´Damnatio memoriae´ y trazos de unidad
Para mí, es el día más importante del calendario. En la plaza Lubianka, cuando se leen los nombres de los inocentes que fueron asesinados, se siente al mismo tiempo un profundísimo dolor y una honda purificación, como en la tragedia griega. No hay otro evento público que me haga sentir nada parecido.
Es muy importante que los que lean los nombres sean tanto personas para las que estas víctimas forman parte de su propia memoria personal y familiar, como personas que no tengan familiares directos entre ellas. Ninguno de mis familiares directos murió así, pero esto va más allá de la memoria familiar y por eso me gusta que se lean los nombres de estas personas aunque sean absolutamente desconocidos. De otro modo se podría considerar todo esto como una celebración privada: los descendientes de aquellos que sufrieron la represión, los “ofendidos”, recuerdan a “sus” seres queridos.
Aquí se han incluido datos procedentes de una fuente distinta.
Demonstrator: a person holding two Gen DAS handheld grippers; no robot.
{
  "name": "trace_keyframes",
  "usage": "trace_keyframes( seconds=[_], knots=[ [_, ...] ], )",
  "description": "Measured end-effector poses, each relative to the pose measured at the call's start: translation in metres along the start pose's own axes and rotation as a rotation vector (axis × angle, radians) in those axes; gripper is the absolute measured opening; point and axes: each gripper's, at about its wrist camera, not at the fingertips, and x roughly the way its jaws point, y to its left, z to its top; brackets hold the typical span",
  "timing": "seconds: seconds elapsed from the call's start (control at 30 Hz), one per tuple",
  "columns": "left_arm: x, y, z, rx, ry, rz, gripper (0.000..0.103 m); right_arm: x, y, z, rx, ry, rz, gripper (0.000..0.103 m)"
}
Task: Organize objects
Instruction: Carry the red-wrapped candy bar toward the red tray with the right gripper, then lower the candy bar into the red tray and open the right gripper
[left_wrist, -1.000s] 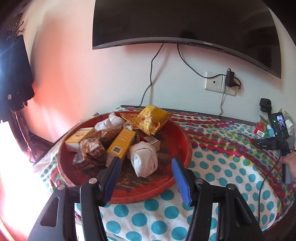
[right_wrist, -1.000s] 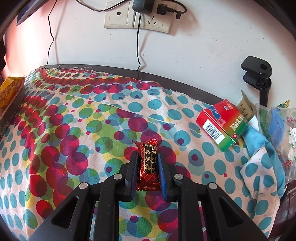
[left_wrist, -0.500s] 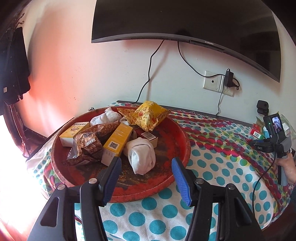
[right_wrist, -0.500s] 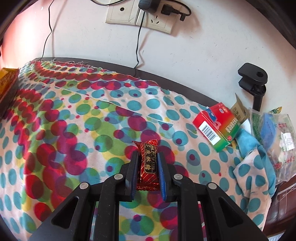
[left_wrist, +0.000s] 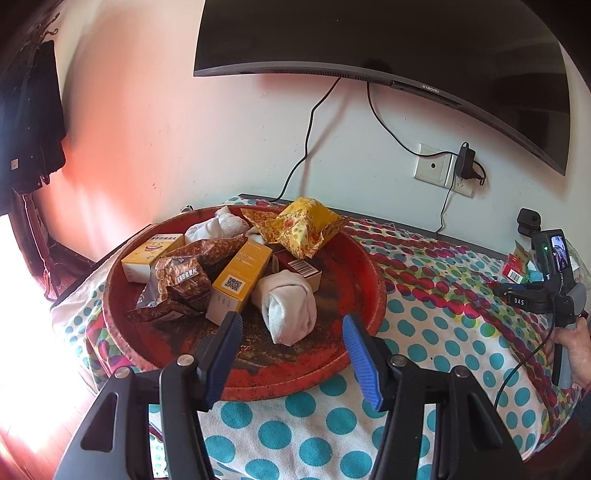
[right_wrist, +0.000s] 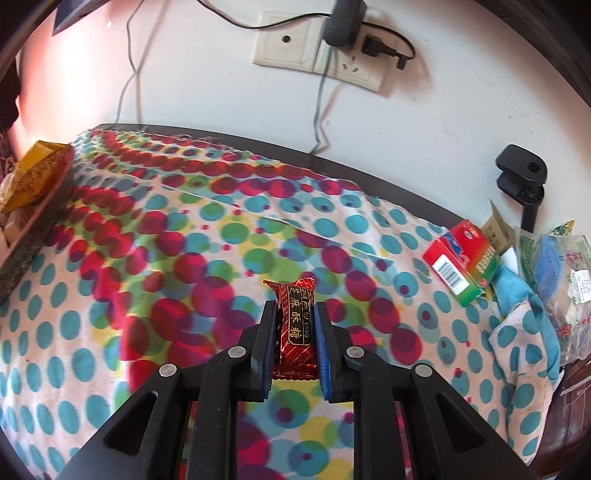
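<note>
Where gold "SU TANG" reads, red candy bar (right_wrist: 296, 328) in right gripper (right_wrist: 294, 325).

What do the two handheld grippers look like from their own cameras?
The left gripper and right gripper match: black plastic linkage arms with triangular cutouts, silver pivot pins, and blue ribbed pads lining the fingers. No cables or markings show on either, and no sleeve is visible.

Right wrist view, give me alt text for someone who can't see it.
The right gripper is shut on a red candy bar above a polka-dot tablecloth. A red and green box lies at right.
</note>
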Motion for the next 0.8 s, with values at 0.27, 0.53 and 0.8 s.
trace_keyframes(
  seconds=[0.27,0.53,0.8],
  knots=[
    [0.004,0.004,-0.001,-0.021,0.021,0.008,0.058,-0.015,0.036,0.009,-0.074,-0.031,0.075,0.018],
    [0.005,0.009,0.0,-0.044,0.028,0.012,0.058,-0.028,0.085,0.029,-0.119,-0.071,0.201,0.018],
    [0.005,0.015,0.0,-0.061,0.024,0.03,0.058,-0.04,0.143,0.037,-0.211,-0.097,0.322,0.018]
  ],
)
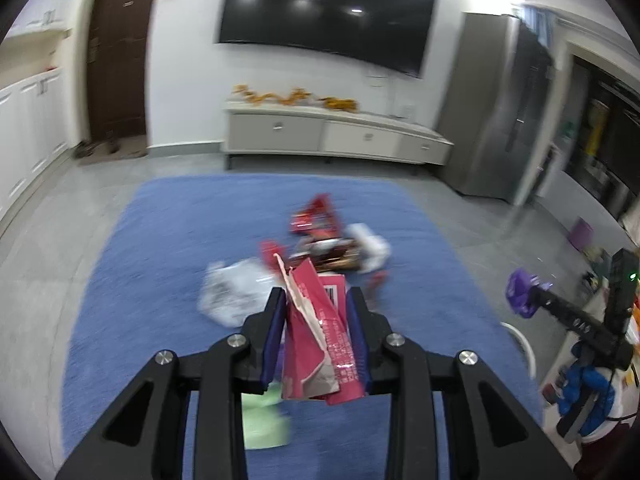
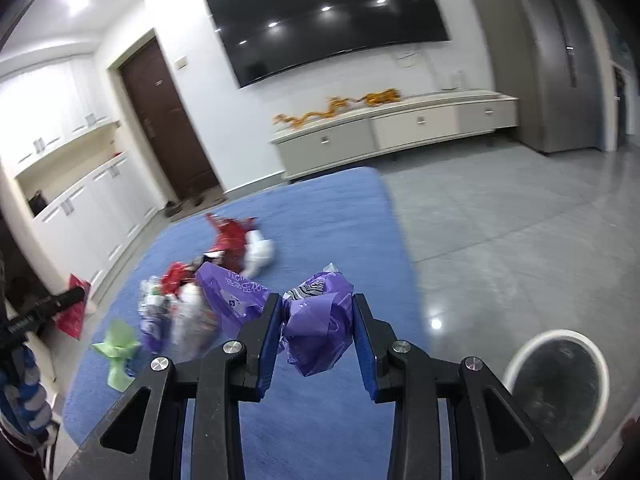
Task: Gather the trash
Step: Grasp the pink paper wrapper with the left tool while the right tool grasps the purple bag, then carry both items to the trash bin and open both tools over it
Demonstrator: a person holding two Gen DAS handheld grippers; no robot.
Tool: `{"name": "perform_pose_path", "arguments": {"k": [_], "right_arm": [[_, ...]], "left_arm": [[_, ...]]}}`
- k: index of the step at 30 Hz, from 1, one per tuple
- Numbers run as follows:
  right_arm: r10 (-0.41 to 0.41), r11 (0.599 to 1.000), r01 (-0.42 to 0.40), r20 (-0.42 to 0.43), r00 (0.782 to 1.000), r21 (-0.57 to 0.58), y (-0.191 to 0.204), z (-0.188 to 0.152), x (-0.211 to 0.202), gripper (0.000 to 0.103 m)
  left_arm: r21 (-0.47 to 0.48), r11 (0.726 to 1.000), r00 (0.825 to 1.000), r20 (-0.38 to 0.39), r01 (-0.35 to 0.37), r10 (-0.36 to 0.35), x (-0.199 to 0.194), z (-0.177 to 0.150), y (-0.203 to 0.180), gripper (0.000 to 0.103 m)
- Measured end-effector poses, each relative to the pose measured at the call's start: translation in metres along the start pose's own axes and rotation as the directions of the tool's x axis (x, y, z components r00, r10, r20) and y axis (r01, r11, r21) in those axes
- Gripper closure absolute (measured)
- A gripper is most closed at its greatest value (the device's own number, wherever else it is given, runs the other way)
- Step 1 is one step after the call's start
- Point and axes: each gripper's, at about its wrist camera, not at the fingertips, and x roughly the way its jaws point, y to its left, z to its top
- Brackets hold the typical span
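Observation:
My left gripper [image 1: 317, 300] is shut on a torn pink wrapper [image 1: 320, 340] and holds it above the blue rug [image 1: 160, 260]. My right gripper [image 2: 318, 304] is shut on a crumpled purple wrapper [image 2: 316, 328], also lifted off the rug [image 2: 328, 208]. A pile of trash lies on the rug: red wrappers [image 1: 318, 216], a white bag [image 1: 232, 292], a green scrap [image 1: 264, 424]. In the right wrist view the pile shows as red wrappers [image 2: 232, 240], a purple bag [image 2: 232, 296] and a green scrap [image 2: 118, 354]. The right gripper with its purple wrapper [image 1: 520, 292] shows at right in the left wrist view.
A white-rimmed bin [image 2: 560, 392] stands on the grey floor right of the rug; its rim [image 1: 524, 344] shows in the left wrist view. A low TV cabinet [image 1: 332, 136] and wall TV [image 1: 328, 16] are behind. White cupboards [image 2: 80, 208] and a brown door [image 2: 168, 120] stand at left.

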Motion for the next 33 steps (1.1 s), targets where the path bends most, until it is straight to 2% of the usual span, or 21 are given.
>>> {"name": "perform_pose_path", "arguments": {"k": [5, 8, 11, 12, 15, 18, 20, 24, 25, 26, 28, 31, 33], "right_arm": [[-0.108, 0.991, 0.105, 0.03, 0.994, 0.083, -0.063, -0.006, -0.033, 0.071], [-0.19, 0.972, 0.187, 0.015, 0.982, 0.14, -0.107, -0.014, -0.047, 0.071], [-0.268, 0.943, 0.267, -0.025, 0.963, 0.2, -0.149, -0.024, -0.057, 0.071], [-0.296, 0.929, 0.298, -0.043, 0.954, 0.219, -0.165, -0.028, -0.059, 0.071], [-0.349, 0.896, 0.361, -0.092, 0.932, 0.258, -0.199, -0.037, -0.061, 0.071], [-0.385, 0.87, 0.41, -0.142, 0.912, 0.275, -0.229, -0.043, -0.056, 0.07], [-0.404, 0.855, 0.435, -0.166, 0.9, 0.283, -0.242, -0.045, -0.053, 0.068], [-0.439, 0.825, 0.482, -0.204, 0.875, 0.296, -0.262, -0.049, -0.045, 0.064], [-0.443, 0.818, 0.489, -0.212, 0.871, 0.302, -0.27, -0.05, -0.044, 0.063], [-0.451, 0.808, 0.501, -0.221, 0.865, 0.31, -0.275, -0.052, -0.043, 0.058], [-0.471, 0.791, 0.524, -0.232, 0.851, 0.315, -0.282, -0.055, -0.043, 0.048], [-0.489, 0.771, 0.545, -0.243, 0.838, 0.33, -0.288, -0.052, -0.042, 0.047], [-0.499, 0.762, 0.554, -0.24, 0.833, 0.336, -0.288, -0.053, -0.047, 0.047]], "left_arm": [[0.104, 0.986, 0.991, -0.041, 0.127, -0.124, 0.028, 0.016, -0.087, 0.074], [0.17, 0.962, 0.975, -0.1, 0.212, -0.197, 0.055, 0.02, -0.148, 0.074], [0.206, 0.929, 0.945, -0.179, 0.308, -0.274, 0.085, 0.019, -0.21, 0.074], [0.215, 0.914, 0.93, -0.214, 0.344, -0.3, 0.099, 0.018, -0.236, 0.074], [0.234, 0.881, 0.896, -0.281, 0.41, -0.343, 0.124, 0.008, -0.296, 0.073], [0.231, 0.861, 0.865, -0.345, 0.454, -0.364, 0.154, 0.0, -0.344, 0.072], [0.227, 0.855, 0.852, -0.375, 0.466, -0.365, 0.172, -0.003, -0.365, 0.072], [0.204, 0.839, 0.814, -0.437, 0.504, -0.382, 0.207, -0.016, -0.405, 0.072], [0.198, 0.838, 0.807, -0.447, 0.509, -0.386, 0.214, -0.018, -0.412, 0.068], [0.191, 0.837, 0.803, -0.453, 0.513, -0.388, 0.219, -0.019, -0.418, 0.059], [0.18, 0.838, 0.798, -0.457, 0.515, -0.393, 0.227, -0.02, -0.425, 0.048], [0.173, 0.836, 0.793, -0.461, 0.521, -0.399, 0.235, -0.02, -0.435, 0.048], [0.172, 0.839, 0.8, -0.447, 0.516, -0.4, 0.233, -0.019, -0.431, 0.048]]}}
Sin embargo, se trata de algo que afecta al país entero.
Este dolor es común, aunque en tu familia no haya ninguna víctima. Hasta en tres ocasiones me he encontrado con personas que, después de leer los nombres que le habían tocado, han dicho inesperadamente que ellos pertenecían “al otro lado”, que sus abuelos eran los que perseguían y ajusticiaban a esta gente. Y cada una de estas veces he visto un arrepentimiento con tanta fuerza y sinceridad que impactaba a todos.
Las personas que recordamos en la plaza Lubianka es como si las hubieran matado dos veces. La primera físicamente, para inmediatamente después matar también su memoria. Es como si aquí se aplicara la antigua prescripción que había en la Roma imperial de la “damnatio memoriae”, la maldición de la memoria. Cuando se destruía a un enemigo del Estado, a un enemigo del César, se destruía también como un ritual la memoria de esa persona. Su nombre se eliminaba de todos los documentos y de todas las inscripciones, se destruían también sus retratos. Es lo mismo que pasó aquí en el siglo XX. Y debemos recordar que casi todos estaban de acuerdo. Sin ser delatores ni carceleros, nosotros también hemos participado en esta destrucción de la memoria. Al leer y escuchar los nombres de los que murieron, tratamos de expiar esta culpa común. De ahí deriva probablemente esa sensación de purificación, de catarsis.
Admiro el hecho de que durante estas lecturas, año tras año, se perciba una nota de dolor y arrepentimiento. Así como una profunda reflexión sobre lo que sucedió. No hay sentimientos de venganza ni castigo. Todo eso pasa a un segundo plano. Y si alguien intenta proclamar algo como “ni olvidaremos ni perdonaremos”, nadie le sigue, porque no se corresponde en absoluto con el sentir común.
Últimamente estoy leyendo a don Carlo Gnocchi, un santo italiano del siglo XX. Durante la guerra vino a Rusia con las tropas italianas y escribió esto al comienzo de la guerra refiriéndose al pueblo ruso: “El tormento profundo y casi telúrico de este pueblo de inspiración mesiánica está aún muy lejos de haber tomado conciencia de sí”. Me parece que todavía no hemos comprendido que lo que le pasó a este país en el siglo XX fue verdaderamente un tormento casi telúrico, y no solo para los que fueron perseguidos y asesinados, sino para todos en general. Solo a partir de esta incomprensión y falta de conciencia de lo que nos ha pasado, se puede entender por qué entre nosotros se erige una cierta nostalgia de la época estalinista.
Se habla mucho ahora de cómo encontrar algo que una a todos, cómo adquirir unidad popular, y parece que es una tarea imposible de realizar. ¿Cómo, sobre qué base se pueden reconciliar todos?
La unidad verdadera, misteriosa, es la que se percibe en la plaza Lubianka haciendo fila con los que vienen a leer los nombres de los asesinados. Esto une a la gente de verdad. Es una unidad donde hay amor mutuo, confianza mutua, respeto mutuo. Sentimos que estamos haciendo lo mismo, y eso no es solo el deseo de recordar a los que murieron y fueron olvidados. Los que van allí están unidos por una especie de fe compartida, una visión común del mundo, y se reúnen para profesar esa fe. Más o menos se puede definir así: la violencia organizada contra el hombre es inaceptable y no puede justificarse en modo alguno; la crueldad, cometida en nombre de cualquier cosa, resulta odiosa; nadie tiene el derecho de despreciar la vida del hombre. Esta es la verdadera unión entre los hombres, no la que viene inventada u ordenada desde arriba.